There are WM APIs for all the possible network sharing scenarios so it can be handled as user interfaces without any command line work.
I mentioned ‘authentication’ before, where is that happening? So this is another part of the implementation that is still settling. We are reasonably comfortable with the cryptography engineering, which is currently undergoing external/independent review.
For those versed in that peculiar part of the world, the much condensed form is currently AE/EtM, ChaCha8 for stream cipher, BLAKE3 for KDF and HMAC, x25519 for asymmetric key exchange (optionally with initial MinimaLT like ephemeral exchange) and PAKE-like (possibly changing to IZKP) n-unknown-initial PK authentication (rather than PKI), with periodic rekeying.

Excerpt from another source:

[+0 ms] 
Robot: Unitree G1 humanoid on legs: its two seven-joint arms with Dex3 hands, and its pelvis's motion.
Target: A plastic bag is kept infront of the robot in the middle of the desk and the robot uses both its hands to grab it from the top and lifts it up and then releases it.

For great security (and justice): As demoed, moving applications to present on other devices is a neat thing for getting more use out of computers that are otherwise cast aside when you have a big beefy workstation; put those SBCs to use, security compartment per device and happily ignore most of the endless stream of speculative attacks instead of allowing mitigations to bring processing power back a decade.
Take that clusterboard of SOPINE modules, boot them into a ramdisk with a single-use browser and let that be your ‘tab’, pull the reset pin when done and that very expensive chrome- or less expensive firefox- exploit chain will neither be able to grab many interesting tokens nor gain meaningful persistence or lateral movement. Hook it up to the same collection/triaging system used for the fuzzers you have running and pluck those sweet exploit chains out of the air ready for
re-use responsible disclosure.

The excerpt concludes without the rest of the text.